Players subject to the technology-forward strike zone will be measured prior to their first game. The top of the strike zone will be measured two-dimensionally at the front of home plate and set at 56% of their height, with the bottom at 28%.

“We have a significant amount of accuracy in this new system, I think slightly plus or minus 0.1 inches,” Marinak said. “The technology has really matured and gotten to the point where it’s ready to go. The delay in terms of the next step in terms of trying to implement the automated-ball strike system is really getting the players to understand how it works and try to get feedback on the shape and the design of the zone and other sort of behind the scenes features about how the system is sort of structured and communicated with players.”

That is all fine and well. There is not an argument to be made against the perfect strike zone. In an ideal world, a ball is a ball and a strike is a strike. Black and white without grey.

However, just because the ball barely clips the zone — top, bottom, inside or out — does not always mean that it should be a called strike. On the flip side of things, a breaking pitch that falls outside the zone shouldn’t always be called a ball. We’ve already seen complaints in that area during its limited usage.

The independent Atlantic League became the first professional league in the United States to have a computer call balls and strikes at its All-Star Game in July of 2019. It also used the ABS system in a limited capacity during the second half of that season. A few months later, the Arizona Fall League used the technology as well.

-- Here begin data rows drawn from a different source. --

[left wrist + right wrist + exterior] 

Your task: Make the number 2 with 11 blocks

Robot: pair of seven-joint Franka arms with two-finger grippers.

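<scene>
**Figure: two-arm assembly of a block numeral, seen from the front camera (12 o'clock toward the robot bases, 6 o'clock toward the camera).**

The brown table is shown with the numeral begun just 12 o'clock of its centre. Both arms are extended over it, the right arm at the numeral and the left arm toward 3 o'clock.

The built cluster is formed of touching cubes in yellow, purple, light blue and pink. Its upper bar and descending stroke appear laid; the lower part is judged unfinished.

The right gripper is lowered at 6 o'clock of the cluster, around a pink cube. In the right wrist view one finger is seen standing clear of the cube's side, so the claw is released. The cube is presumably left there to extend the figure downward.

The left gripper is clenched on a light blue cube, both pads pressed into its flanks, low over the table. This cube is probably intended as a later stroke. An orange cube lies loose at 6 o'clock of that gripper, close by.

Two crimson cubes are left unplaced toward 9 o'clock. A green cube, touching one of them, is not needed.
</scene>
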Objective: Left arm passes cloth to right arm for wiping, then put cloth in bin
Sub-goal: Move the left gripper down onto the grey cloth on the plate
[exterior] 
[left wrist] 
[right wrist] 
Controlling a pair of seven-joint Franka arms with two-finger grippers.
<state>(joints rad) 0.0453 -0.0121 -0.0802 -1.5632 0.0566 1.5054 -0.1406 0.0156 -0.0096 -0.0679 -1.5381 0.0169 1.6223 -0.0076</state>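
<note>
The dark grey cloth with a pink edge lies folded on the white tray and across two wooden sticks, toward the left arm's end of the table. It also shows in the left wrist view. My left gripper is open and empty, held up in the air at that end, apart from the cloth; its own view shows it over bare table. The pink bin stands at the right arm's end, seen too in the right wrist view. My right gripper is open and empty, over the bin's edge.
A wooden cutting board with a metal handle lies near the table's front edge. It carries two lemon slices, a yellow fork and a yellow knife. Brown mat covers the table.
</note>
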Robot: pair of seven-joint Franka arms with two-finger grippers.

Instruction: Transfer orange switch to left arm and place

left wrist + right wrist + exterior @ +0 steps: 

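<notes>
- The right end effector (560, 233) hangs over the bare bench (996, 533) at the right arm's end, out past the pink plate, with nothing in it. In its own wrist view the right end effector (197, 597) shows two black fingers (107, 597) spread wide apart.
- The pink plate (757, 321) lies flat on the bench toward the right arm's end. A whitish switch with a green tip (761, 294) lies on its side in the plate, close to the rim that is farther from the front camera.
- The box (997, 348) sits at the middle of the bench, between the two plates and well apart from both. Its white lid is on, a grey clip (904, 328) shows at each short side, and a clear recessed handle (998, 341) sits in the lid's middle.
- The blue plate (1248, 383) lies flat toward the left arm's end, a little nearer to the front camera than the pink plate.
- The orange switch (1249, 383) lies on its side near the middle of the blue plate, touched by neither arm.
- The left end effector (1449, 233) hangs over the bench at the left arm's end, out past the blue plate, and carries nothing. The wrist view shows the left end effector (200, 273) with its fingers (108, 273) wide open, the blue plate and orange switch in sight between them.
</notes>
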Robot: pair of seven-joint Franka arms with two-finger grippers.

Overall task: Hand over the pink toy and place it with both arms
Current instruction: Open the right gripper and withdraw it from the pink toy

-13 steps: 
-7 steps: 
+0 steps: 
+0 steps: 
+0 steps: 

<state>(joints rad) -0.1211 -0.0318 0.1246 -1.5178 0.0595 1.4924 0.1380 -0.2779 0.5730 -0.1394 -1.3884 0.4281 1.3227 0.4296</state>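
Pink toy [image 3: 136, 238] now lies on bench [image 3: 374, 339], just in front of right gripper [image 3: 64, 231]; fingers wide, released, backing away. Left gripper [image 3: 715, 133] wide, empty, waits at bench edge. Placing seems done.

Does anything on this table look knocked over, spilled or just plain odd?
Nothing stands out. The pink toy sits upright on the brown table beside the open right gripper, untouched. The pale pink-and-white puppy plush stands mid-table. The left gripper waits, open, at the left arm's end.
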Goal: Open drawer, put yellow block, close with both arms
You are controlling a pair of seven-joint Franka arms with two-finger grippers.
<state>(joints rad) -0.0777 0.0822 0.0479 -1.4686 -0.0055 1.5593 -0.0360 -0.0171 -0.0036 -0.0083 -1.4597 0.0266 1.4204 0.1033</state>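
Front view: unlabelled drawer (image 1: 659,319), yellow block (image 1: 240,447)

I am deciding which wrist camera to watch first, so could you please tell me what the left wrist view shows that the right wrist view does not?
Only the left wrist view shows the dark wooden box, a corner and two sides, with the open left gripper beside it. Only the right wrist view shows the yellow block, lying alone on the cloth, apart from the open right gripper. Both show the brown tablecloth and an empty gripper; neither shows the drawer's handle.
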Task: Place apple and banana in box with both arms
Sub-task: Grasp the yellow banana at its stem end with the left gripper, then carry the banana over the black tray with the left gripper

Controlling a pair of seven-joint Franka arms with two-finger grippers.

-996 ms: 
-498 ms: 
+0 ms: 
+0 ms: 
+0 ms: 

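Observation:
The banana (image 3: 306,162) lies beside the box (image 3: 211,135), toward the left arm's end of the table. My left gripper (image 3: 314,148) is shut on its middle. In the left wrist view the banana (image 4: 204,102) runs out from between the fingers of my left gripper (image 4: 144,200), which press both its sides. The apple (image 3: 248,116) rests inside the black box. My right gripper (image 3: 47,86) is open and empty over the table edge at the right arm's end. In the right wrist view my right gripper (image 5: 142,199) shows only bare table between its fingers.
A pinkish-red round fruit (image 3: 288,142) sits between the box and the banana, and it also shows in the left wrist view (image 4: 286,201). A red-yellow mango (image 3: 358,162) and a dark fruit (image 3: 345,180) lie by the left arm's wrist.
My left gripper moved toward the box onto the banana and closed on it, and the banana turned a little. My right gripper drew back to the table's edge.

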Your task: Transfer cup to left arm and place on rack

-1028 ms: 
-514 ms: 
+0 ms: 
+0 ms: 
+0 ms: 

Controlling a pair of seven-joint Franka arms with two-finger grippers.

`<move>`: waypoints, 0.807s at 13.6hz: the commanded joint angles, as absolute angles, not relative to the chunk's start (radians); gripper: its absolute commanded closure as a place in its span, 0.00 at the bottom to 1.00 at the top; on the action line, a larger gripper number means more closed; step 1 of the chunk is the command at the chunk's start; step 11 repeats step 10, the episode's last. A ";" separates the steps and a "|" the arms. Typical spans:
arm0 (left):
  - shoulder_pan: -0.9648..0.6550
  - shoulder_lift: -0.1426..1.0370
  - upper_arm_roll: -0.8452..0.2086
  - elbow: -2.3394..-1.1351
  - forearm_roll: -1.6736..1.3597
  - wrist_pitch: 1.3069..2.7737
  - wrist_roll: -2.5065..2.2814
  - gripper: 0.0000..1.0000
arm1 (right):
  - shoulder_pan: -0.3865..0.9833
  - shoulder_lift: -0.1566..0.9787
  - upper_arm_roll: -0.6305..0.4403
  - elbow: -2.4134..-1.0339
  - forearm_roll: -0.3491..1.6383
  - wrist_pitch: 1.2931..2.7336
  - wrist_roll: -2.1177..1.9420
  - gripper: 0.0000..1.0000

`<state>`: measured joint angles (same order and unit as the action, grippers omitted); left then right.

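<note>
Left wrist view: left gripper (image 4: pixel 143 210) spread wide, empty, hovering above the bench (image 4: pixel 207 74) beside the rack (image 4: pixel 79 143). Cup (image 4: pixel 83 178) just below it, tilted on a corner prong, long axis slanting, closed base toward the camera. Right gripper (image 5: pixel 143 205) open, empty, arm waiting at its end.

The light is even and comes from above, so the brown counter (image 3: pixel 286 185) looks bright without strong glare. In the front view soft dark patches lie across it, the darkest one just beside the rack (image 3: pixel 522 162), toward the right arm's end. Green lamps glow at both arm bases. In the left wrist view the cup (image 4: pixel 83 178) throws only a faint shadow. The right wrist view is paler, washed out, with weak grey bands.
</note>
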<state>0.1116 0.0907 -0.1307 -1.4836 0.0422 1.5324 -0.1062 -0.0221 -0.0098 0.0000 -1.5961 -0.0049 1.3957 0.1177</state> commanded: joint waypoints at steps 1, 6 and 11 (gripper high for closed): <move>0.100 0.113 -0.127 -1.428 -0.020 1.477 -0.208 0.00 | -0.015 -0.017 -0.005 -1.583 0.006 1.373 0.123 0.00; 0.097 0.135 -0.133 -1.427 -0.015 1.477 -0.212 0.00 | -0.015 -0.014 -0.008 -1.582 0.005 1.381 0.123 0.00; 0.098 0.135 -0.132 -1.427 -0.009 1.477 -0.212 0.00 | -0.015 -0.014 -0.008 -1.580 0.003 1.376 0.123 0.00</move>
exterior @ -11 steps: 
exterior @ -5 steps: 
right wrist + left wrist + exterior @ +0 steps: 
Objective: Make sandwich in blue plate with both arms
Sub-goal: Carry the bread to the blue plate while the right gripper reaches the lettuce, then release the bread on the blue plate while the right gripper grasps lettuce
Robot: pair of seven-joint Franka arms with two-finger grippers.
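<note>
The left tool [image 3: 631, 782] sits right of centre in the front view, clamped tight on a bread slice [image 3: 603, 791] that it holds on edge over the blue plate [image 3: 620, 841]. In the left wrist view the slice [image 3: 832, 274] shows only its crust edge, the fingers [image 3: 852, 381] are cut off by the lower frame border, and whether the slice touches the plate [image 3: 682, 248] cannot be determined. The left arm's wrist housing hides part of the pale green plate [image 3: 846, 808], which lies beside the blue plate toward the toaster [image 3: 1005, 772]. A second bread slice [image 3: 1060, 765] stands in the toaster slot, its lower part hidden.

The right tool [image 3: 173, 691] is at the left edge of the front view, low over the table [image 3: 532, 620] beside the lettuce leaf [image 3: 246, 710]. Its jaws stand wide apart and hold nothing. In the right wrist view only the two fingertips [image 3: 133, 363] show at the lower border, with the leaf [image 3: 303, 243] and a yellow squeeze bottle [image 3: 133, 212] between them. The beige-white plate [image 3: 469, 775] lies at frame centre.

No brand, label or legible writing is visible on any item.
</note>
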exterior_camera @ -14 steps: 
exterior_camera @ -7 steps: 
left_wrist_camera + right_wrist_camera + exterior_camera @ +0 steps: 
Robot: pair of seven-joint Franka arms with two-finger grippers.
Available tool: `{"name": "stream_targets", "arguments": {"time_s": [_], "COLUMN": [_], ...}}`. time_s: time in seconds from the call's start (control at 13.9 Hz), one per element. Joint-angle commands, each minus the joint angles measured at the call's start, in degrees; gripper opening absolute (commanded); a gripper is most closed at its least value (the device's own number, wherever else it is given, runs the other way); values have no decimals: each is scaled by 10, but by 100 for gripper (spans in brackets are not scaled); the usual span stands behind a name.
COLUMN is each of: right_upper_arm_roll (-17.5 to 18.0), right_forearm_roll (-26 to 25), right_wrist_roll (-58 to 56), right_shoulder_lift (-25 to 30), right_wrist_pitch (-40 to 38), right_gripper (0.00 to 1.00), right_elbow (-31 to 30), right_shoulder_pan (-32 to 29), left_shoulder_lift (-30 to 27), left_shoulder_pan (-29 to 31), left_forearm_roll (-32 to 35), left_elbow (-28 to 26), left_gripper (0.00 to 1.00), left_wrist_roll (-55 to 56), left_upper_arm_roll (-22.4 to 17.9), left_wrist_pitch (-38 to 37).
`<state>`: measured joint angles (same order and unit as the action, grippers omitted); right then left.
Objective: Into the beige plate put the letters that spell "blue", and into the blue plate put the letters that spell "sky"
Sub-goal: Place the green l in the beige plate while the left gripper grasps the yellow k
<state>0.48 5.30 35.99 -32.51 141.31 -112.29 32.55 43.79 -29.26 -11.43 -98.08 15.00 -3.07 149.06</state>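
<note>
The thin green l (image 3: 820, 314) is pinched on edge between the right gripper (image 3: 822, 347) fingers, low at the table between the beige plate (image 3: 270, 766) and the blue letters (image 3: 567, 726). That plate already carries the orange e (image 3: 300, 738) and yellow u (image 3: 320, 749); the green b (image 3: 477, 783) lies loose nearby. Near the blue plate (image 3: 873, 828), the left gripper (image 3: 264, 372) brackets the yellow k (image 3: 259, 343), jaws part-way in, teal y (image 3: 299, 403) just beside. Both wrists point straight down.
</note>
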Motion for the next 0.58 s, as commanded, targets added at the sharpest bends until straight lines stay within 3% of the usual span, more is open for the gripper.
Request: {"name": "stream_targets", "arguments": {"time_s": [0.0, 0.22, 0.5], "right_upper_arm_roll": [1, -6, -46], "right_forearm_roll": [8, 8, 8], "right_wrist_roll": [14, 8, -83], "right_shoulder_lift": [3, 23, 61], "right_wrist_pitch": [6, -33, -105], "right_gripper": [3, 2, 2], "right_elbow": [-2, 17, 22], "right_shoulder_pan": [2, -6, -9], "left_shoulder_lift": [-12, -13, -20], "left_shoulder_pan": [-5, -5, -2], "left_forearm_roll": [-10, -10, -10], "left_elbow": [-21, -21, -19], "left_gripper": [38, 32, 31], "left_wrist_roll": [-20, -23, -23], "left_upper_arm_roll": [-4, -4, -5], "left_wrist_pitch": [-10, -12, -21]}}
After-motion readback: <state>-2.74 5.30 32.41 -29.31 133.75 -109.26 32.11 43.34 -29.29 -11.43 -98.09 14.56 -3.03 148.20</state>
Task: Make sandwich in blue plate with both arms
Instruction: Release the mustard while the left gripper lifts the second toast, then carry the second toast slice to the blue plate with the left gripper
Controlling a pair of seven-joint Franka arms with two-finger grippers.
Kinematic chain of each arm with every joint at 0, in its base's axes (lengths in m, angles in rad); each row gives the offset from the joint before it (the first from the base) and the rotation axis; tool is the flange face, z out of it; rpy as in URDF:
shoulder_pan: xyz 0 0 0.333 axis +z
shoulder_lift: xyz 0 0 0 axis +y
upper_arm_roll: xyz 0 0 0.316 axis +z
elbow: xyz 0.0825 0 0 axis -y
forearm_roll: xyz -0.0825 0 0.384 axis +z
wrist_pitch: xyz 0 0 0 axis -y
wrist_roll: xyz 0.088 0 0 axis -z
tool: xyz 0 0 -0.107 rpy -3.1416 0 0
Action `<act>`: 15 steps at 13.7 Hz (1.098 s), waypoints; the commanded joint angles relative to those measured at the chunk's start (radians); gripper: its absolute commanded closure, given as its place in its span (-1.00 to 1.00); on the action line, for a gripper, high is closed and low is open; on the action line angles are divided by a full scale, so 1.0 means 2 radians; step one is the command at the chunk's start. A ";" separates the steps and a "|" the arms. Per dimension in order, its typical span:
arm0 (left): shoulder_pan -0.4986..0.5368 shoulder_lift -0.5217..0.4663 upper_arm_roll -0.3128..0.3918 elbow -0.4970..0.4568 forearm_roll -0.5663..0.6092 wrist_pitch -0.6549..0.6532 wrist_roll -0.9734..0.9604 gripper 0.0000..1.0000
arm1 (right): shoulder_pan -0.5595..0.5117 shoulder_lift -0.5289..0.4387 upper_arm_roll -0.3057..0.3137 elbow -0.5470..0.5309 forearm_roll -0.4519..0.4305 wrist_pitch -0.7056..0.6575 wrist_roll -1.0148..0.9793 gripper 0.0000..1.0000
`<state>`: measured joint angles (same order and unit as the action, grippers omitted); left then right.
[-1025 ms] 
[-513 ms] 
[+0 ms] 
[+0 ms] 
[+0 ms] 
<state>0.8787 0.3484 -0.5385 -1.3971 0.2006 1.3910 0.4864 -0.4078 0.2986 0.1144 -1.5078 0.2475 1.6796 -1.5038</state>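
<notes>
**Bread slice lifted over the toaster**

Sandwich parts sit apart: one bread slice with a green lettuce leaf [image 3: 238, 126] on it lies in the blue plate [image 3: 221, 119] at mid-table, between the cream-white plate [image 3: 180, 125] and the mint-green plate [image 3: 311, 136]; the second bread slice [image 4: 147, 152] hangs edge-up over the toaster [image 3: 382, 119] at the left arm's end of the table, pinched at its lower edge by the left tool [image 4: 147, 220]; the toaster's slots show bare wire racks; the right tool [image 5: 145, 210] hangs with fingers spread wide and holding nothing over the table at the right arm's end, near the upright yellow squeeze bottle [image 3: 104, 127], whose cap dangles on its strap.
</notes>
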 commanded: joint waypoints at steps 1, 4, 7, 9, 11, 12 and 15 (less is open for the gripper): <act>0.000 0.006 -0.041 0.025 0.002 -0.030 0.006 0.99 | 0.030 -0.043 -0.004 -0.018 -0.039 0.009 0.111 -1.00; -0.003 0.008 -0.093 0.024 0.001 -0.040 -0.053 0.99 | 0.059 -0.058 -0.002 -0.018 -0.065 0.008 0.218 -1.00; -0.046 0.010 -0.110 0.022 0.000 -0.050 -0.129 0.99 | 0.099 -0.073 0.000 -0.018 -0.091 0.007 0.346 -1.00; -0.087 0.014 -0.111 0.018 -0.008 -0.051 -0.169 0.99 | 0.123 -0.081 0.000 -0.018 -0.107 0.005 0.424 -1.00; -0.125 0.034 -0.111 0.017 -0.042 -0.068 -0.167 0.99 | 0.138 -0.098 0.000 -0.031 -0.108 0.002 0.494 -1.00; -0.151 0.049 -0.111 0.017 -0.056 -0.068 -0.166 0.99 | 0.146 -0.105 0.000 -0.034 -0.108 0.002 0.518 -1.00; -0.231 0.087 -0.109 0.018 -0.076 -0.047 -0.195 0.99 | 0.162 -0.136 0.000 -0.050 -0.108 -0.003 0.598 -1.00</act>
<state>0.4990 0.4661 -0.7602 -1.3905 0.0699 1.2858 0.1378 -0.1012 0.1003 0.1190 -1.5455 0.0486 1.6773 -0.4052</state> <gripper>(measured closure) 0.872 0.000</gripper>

Most of the feedback fell more in-line with discomfort, rather than negativity, but the majority of complaints came with pitches that move. Jacob Heyward’s strike three call and eventual ejection is the perfect example.

Heyward’s frustration was understandable, given the location of the pitch. But the problem was this: the umpire was just the messenger. The computer makes a nearly instantaneous decision, sending a signal to the human home plate umpire, who then makes the call.

In addition to the breaking ball concerns, the ABS eliminates the variation in batting stance. Can you imagine if Jeff Bagwell was called on his actual height, rather than his height while at the dish?

On top of it all, computer umpires removes the human error. Again, there isn’t an argument against removing mistakes from baseball, but the game changes entirely without both the good and bad of human error. It takes away a fairly significant portion of the sport, not to mention the impact it has on framing pitches and a catcher’s job description.

The MLB plans to use the ABS in not only Low-A ball, but also in the Atlantic League, which is now a partner to the Major Leagues. It doesn’t look like robot umps are in the immediate future for anything beyond the minors, but it’s slowly trending in that direction. Bummer.